Your goal: Repeat exactly the lines below that lie between the line with "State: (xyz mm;" and the line with "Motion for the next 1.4", counting both of those lines as part of the answer.

Entries taken from a collection
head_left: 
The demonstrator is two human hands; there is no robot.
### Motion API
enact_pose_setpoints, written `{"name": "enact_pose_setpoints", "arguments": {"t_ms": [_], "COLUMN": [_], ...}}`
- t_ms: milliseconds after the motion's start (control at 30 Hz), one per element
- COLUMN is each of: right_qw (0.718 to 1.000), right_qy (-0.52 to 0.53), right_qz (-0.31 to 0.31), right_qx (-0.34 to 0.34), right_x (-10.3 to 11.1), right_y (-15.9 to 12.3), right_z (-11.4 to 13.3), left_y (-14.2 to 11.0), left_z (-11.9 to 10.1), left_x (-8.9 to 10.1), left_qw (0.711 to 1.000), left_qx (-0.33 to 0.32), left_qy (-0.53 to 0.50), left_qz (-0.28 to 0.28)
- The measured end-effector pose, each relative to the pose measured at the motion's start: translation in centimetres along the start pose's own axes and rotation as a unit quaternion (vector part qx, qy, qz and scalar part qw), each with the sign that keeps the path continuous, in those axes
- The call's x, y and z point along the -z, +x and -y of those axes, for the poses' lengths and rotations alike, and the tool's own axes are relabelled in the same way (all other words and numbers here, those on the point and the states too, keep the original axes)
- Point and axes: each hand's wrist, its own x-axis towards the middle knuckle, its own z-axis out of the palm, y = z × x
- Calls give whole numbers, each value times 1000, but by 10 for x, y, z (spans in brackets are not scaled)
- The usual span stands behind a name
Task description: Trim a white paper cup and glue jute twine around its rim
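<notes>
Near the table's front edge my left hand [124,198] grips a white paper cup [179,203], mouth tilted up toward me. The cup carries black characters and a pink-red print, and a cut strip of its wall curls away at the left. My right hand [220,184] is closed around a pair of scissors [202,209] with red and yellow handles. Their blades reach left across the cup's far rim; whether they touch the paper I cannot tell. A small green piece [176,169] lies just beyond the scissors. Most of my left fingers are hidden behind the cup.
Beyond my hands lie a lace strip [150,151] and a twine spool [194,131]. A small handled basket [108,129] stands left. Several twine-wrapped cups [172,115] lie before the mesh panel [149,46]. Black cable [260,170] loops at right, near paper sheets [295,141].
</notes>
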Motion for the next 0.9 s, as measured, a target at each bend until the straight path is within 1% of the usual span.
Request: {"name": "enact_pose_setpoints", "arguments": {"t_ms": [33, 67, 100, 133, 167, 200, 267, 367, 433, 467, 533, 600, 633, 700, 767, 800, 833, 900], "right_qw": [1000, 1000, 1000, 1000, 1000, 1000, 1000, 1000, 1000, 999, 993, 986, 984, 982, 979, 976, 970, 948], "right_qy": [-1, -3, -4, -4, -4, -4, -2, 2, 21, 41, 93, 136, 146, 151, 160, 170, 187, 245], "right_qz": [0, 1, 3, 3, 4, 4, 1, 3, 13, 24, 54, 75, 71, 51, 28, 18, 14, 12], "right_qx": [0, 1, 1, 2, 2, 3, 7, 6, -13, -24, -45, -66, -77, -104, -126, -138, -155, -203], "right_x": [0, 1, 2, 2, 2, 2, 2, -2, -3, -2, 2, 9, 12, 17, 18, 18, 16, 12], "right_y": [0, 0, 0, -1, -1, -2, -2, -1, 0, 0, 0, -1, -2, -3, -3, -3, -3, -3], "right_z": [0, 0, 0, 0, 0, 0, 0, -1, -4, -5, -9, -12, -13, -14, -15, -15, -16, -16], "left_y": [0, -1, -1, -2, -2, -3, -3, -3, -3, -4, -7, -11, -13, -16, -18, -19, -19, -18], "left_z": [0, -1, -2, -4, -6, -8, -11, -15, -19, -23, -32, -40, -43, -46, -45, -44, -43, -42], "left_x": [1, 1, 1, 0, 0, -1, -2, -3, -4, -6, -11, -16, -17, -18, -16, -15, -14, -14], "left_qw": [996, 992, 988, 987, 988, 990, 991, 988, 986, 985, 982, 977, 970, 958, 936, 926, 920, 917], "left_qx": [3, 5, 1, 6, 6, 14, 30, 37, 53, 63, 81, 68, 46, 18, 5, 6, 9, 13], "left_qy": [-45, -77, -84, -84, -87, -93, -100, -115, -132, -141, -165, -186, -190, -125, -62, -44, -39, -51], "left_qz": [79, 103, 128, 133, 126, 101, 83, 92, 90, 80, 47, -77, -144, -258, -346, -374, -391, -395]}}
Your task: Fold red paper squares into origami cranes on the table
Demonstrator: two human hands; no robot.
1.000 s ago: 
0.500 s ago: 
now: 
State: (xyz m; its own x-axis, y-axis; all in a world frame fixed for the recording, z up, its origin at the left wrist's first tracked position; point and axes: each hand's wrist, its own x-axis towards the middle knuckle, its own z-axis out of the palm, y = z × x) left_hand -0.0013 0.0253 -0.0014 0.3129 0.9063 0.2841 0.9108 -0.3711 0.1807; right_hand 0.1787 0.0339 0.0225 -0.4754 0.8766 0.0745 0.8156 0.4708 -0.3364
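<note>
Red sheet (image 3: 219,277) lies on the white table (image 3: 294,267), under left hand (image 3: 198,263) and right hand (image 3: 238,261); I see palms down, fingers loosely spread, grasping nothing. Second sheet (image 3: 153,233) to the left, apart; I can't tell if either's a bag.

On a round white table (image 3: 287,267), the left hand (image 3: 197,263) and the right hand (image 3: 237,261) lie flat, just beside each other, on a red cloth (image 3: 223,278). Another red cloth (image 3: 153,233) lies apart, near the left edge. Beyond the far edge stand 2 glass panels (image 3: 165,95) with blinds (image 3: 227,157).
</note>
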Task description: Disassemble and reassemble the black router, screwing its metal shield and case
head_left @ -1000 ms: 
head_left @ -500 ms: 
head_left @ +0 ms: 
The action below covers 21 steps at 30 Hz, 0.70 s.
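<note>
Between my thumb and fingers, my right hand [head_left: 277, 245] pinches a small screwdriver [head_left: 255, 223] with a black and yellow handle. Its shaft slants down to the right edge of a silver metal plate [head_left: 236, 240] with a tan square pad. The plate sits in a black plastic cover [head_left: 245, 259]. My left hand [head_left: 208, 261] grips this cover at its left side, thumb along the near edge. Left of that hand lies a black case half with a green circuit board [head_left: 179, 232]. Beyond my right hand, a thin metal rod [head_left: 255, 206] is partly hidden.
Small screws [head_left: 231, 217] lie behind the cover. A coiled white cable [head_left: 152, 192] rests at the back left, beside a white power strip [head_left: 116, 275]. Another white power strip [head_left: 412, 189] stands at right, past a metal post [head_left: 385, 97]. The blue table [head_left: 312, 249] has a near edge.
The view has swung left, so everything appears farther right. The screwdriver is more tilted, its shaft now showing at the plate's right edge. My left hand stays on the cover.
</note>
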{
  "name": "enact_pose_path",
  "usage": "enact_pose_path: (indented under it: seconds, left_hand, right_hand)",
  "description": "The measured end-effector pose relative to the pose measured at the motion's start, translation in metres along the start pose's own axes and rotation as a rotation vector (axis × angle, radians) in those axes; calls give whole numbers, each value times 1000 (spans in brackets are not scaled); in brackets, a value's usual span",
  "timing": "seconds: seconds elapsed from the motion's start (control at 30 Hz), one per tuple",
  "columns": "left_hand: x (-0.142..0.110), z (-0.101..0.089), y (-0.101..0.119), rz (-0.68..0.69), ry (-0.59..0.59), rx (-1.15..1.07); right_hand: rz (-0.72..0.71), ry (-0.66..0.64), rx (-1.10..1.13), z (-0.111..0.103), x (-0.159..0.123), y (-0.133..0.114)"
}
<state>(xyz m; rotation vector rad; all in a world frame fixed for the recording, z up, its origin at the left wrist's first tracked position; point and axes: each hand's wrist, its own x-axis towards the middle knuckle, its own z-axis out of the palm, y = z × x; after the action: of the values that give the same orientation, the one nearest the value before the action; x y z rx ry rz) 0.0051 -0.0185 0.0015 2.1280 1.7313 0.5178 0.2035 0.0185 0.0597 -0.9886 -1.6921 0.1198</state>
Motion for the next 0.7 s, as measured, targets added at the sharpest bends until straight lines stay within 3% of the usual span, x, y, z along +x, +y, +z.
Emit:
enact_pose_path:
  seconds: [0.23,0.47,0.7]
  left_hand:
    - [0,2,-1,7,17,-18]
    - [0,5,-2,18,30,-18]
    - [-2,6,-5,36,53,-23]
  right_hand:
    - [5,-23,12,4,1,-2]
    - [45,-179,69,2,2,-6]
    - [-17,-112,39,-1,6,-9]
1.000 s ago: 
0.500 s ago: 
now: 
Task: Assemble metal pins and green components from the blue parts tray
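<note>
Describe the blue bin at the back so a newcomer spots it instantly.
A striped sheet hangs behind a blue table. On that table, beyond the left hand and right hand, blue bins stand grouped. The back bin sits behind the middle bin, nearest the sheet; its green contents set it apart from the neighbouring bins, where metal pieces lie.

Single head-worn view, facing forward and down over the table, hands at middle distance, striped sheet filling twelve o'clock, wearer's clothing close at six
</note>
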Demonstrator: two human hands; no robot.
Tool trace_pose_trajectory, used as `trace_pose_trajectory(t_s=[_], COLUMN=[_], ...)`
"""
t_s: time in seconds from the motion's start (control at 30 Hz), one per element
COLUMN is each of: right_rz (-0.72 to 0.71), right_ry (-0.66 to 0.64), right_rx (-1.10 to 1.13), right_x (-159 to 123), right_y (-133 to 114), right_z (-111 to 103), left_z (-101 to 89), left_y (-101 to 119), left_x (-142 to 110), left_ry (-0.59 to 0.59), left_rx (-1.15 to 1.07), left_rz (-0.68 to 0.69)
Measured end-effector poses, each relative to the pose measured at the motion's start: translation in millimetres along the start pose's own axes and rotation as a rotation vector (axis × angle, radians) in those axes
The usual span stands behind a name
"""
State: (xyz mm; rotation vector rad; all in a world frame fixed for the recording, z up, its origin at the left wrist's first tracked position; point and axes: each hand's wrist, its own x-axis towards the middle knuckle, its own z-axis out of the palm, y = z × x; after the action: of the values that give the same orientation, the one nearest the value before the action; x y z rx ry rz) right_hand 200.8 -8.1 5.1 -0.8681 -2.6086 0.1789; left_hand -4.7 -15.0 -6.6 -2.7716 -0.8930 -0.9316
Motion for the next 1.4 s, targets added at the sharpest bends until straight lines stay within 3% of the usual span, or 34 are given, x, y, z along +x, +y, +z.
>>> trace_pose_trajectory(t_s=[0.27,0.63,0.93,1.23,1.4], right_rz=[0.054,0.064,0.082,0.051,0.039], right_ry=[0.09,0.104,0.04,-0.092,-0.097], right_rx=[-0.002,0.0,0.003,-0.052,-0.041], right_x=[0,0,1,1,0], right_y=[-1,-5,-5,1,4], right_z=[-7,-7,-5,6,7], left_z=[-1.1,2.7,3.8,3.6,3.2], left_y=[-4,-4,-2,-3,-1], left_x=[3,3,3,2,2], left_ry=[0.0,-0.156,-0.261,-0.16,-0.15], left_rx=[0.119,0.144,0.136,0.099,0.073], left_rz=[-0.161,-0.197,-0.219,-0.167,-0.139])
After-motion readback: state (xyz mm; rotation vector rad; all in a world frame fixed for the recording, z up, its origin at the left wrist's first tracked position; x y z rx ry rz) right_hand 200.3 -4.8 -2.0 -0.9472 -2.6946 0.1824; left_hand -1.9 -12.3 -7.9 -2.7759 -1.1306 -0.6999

Solution to this task:
State: (xyz mm; rotation vector rad; all in a world frame fixed for the recording, z up, its origin at the left wrist's first tracked position; point and axes: each hand's wrist, its own x-axis towards the middle knuckle, its own z-axis out of the palm, y = z × x; after the action: of the values that give the same orientation, the one nearest the value before the action; x y z rx ry rz) right_hand 200.8 -8.1 5.1 -0.8681 -2.6086 0.1789; left_hand -4.7 -15.0 -6.6 -2.7716 -0.8930 -0.9316
Motion for the next 1.4 s, targets added at the sharpest bends until straight lines stay within 3% of the usual span, or 34 are given, x, y, z along +x, +y, +z.

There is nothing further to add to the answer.